Two groups of patients will be included in the documentation and short term follow up study:

  • Patients with Chronic Viral liver Diseases and diabetes.
  • Patients with Chronic Viral Liver Diseases and no diabetes.

Summary of impact and forward looking information

 1. Increased awareness amongst people in metabolic health as an integrated platform.

2. Improved detection of diabetes, hypertension and abnormal liver tests amongst asymptomatic people – who otherwise would have gone undetected /detected late in the course of life. This would create a permissive motivational situation for the need of intervention in “asymptomatic metabolic ill health” at the individual and community level.

3. Encouraging behaviour change to embrace a habit for regular monitoring in management of diabetes and hypertension in individuals as well as in the overall culture of the society.

4. Non pharmacological modalities in lifestyle diseases such as exercising, healthy cooking and eating is encouriaged.

5. Better possibility of integration of the RHCPs and strengthening their role as an enriched clan of health worker in the mainstream health care delivery system.

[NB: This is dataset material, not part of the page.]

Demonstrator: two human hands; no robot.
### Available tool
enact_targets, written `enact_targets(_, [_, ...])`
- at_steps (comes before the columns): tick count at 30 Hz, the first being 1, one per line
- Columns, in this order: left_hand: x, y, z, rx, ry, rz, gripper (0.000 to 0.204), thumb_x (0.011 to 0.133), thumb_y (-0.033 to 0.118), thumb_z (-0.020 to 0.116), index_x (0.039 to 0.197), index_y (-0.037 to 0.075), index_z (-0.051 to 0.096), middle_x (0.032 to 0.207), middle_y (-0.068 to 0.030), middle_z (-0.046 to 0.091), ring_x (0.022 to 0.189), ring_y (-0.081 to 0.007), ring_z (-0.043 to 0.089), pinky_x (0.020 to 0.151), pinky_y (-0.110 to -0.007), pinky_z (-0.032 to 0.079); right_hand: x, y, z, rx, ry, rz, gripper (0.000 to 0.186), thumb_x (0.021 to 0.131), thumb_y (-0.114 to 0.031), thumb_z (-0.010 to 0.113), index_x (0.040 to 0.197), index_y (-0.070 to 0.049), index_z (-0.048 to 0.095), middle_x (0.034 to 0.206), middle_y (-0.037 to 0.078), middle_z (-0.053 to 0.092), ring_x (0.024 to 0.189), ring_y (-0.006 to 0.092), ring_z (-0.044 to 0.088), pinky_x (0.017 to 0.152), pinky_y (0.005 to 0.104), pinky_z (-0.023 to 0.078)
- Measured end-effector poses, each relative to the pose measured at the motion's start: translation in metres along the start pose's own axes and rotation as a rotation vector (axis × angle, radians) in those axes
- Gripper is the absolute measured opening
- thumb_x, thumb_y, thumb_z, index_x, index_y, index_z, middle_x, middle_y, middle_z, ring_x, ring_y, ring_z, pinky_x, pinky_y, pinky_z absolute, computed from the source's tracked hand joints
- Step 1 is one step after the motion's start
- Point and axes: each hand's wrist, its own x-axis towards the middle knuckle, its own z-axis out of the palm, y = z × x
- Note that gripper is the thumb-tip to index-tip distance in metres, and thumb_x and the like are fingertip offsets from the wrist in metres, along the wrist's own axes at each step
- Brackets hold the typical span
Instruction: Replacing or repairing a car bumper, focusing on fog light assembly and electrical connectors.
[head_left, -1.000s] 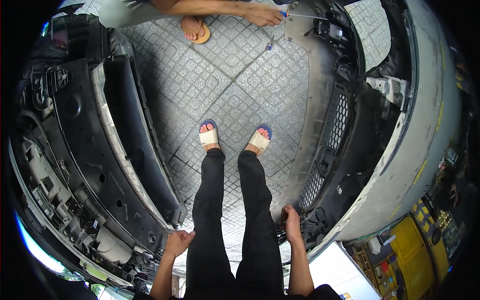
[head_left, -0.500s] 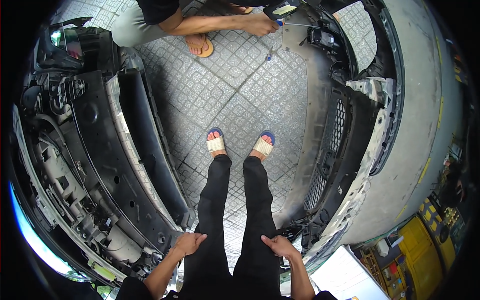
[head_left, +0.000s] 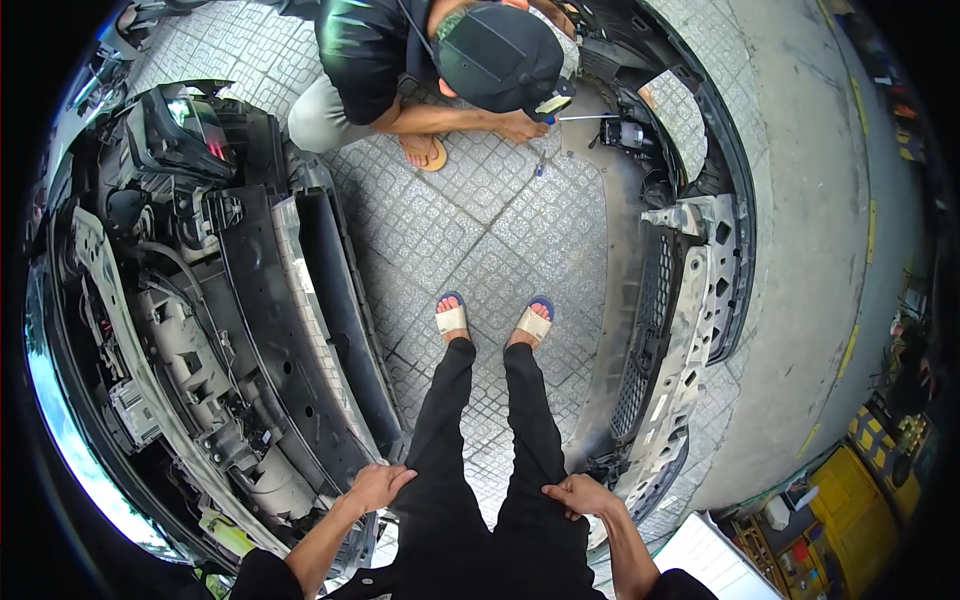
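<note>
My left hand (head_left: 374,487) is closed on the left thigh of my black trousers (head_left: 450,500), beside the car's exposed front end (head_left: 250,310). On the other thigh, my right hand (head_left: 578,494) pinches the trouser cloth. It is nearest a detached bumper (head_left: 607,300), inner side up, with mesh grille, lamp and pale metal beam (head_left: 690,300). My feet in sandals stand between car and bumper.
A co-worker (head_left: 495,60) in a black cap crouches ahead, one hand (head_left: 520,125) holding a screwdriver (head_left: 585,118) at the bumper's lamp (head_left: 625,133). A small blue-handled tool (head_left: 540,170) lies on the tiles. Yellow equipment (head_left: 840,510) and a white panel (head_left: 690,560) stand at lower right.
My right hand has moved from beside the bumper onto my trousers. The view has shifted, bringing the co-worker's head and shoulder into sight and showing more of the far floor.
</note>
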Motion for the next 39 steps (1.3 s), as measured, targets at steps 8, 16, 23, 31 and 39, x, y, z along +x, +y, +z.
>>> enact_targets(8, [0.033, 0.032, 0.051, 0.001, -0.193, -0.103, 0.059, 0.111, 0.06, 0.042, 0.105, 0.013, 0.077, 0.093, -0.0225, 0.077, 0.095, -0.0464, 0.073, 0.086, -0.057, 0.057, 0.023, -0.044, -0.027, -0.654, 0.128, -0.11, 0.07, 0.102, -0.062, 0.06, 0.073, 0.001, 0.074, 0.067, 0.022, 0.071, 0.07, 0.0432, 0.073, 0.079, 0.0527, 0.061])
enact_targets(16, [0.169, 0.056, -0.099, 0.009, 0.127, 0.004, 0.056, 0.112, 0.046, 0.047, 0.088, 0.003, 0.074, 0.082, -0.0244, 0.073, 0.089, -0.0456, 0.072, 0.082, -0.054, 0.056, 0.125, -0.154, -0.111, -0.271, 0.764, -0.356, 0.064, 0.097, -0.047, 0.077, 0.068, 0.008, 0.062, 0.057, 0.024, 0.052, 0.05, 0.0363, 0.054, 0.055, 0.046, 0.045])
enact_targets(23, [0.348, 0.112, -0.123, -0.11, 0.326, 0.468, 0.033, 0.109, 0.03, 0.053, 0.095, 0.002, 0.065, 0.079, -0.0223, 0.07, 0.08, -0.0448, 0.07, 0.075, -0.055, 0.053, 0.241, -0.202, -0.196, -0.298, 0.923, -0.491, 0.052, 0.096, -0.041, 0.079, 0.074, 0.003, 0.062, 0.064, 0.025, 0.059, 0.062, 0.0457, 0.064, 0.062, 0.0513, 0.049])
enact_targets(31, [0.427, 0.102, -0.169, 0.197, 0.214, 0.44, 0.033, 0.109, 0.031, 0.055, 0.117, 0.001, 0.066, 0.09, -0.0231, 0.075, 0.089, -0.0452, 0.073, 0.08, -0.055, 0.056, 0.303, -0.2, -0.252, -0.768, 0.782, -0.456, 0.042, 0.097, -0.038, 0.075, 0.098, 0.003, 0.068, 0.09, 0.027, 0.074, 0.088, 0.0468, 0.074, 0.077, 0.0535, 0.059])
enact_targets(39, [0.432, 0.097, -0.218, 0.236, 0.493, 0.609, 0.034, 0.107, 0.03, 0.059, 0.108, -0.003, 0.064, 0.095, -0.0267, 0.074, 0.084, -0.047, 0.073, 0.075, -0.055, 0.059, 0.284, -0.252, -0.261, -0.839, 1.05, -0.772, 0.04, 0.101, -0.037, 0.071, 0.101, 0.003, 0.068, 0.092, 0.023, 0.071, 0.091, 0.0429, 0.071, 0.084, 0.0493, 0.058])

6. Better understanding of the level of awareness amongst people and providers – finding out the key areas warranting attention in intervention.

7. The “liver – diabetes interface” research will bring forth the critical operational issues in planning management of diabetes in liver disease – a common and evolving problem.

Partnership information

Company(ies) Bristol-Myers Squibb

Partner(s) All India Institute of Diabetes and Research, Institute of Post Graduate Medical Education & Research, Kolkata (IPGME&R), Liver Foundation West Bengal

Type of Partner(s) Academia / Hospitals, NGOs

Therapeutic Focus Non-Communicable Diseases

Disease(s) Diabetes

Program Type(s) Health System Infrastructure - Outreach & Medical Services, Prevention Programs - Awareness & Outreach, Research & Development - Operations Research


Research Country(ies) India

Start Date 2012

Anticipated completion date Ongoing

« There is a rapidly up moving urban society in India and this society is a perfect breeding ground for the metabolic syndrome phenotype – having to do more desk work, unbalanced diet »

Dr. Abhijit Chowdhury, Secretary, Liver Foundation, West Bengal.